Please write out word for word the opening lines of the material, including the line with "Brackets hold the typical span" as the last.

○ ○ ○ ○ ○

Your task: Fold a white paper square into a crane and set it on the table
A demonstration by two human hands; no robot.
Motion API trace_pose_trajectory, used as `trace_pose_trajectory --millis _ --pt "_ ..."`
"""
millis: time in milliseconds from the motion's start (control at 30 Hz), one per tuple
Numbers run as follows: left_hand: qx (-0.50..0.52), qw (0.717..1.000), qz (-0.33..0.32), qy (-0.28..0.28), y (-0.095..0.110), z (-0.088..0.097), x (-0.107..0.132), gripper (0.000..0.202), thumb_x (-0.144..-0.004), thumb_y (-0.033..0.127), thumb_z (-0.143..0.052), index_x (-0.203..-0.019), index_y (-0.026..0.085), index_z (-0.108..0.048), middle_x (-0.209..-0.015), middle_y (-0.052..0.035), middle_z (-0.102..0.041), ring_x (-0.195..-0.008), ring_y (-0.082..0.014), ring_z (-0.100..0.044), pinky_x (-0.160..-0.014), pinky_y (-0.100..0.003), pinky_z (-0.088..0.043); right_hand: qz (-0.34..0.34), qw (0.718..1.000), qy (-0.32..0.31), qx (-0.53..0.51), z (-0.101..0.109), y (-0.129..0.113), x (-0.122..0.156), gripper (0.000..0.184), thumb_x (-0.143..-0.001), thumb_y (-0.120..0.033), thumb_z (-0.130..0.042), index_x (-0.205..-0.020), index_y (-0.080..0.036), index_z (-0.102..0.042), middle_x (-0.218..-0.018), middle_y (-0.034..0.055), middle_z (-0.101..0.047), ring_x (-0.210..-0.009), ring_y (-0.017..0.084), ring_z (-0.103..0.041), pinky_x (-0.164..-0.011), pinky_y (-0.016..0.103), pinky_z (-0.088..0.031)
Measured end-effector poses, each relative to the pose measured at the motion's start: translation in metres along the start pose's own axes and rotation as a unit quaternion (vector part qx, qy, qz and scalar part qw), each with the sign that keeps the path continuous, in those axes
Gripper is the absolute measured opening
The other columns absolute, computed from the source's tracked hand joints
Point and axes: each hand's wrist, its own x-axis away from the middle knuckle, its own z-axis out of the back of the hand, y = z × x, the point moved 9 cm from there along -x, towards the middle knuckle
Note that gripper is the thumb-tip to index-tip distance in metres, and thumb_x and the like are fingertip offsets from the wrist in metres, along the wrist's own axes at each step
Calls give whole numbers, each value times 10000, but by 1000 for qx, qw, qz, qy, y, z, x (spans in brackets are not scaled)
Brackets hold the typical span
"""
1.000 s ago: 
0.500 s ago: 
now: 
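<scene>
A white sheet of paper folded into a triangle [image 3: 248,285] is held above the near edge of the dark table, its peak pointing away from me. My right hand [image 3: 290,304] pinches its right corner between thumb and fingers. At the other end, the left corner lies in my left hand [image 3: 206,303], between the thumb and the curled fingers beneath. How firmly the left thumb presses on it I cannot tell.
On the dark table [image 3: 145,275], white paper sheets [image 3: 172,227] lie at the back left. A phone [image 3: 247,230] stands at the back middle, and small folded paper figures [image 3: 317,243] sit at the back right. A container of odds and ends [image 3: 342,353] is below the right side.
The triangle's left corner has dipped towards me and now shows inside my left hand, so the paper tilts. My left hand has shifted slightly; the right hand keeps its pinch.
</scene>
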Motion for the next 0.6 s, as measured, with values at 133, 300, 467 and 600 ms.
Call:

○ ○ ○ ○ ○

Response to this exercise
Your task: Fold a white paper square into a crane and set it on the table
A demonstration by two human hands; no robot.
Motion API trace_pose_trajectory, used as `trace_pose_trajectory --millis _ --pt "_ ..."`
"""
millis: time in milliseconds from the motion's start (control at 30 Hz), one per tuple
Numbers run as follows: left_hand: qx (-0.50..0.52), qw (0.717..1.000), qz (-0.33..0.32), qy (-0.28..0.28), y (-0.095..0.110), z (-0.088..0.097), x (-0.107..0.132), gripper (0.000..0.202), thumb_x (-0.144..-0.004), thumb_y (-0.033..0.127), thumb_z (-0.143..0.052), index_x (-0.203..-0.019), index_y (-0.026..0.085), index_z (-0.108..0.048), middle_x (-0.209..-0.015), middle_y (-0.052..0.035), middle_z (-0.102..0.041), ring_x (-0.195..-0.008), ring_y (-0.082..0.014), ring_z (-0.100..0.044), pinky_x (-0.160..-0.014), pinky_y (-0.100..0.003), pinky_z (-0.088..0.043); right_hand: qz (-0.34..0.34), qw (0.718..1.000), qy (-0.32..0.31), qx (-0.53..0.51), z (-0.101..0.109), y (-0.129..0.113), x (-0.122..0.156), gripper (0.000..0.184), thumb_x (-0.143..-0.001), thumb_y (-0.120..0.033), thumb_z (-0.130..0.042), index_x (-0.205..-0.020), index_y (-0.080..0.036), index_z (-0.102..0.042), middle_x (-0.218..-0.018), middle_y (-0.034..0.055), middle_z (-0.101..0.047), ring_x (-0.210..-0.009), ring_y (-0.017..0.084), ring_z (-0.103..0.041), pinky_x (-0.164..-0.011), pinky_y (-0.016..0.103), pinky_z (-0.088..0.031)
Measured end-effector poses, each relative to the pose measured at the motion's start: translation in metres along the start pose's own axes and rotation as a unit quaternion (vector part qx, qy, qz and scalar part qw), each with the sign that keeps the path continuous, in those axes
Gripper is the absolute measured opening
The other columns absolute, computed from the source's tracked hand joints
Point and axes: each hand's wrist, its own x-axis away from the middle knuckle, its own z-axis out of the back of the hand, y = z × x, the point moved 9 cm from there along -x, towards the middle knuckle
Note that gripper is the thumb-tip to index-tip distance in metres, and thumb_x and the like are fingertip offsets from the wrist in metres, along the wrist's own axes at each step
Calls give whole numbers, each value times 10000, but by 1000 for qx, qw, qz, qy, y, z, x (spans in brackets are not scaled)
Brackets hold the typical span

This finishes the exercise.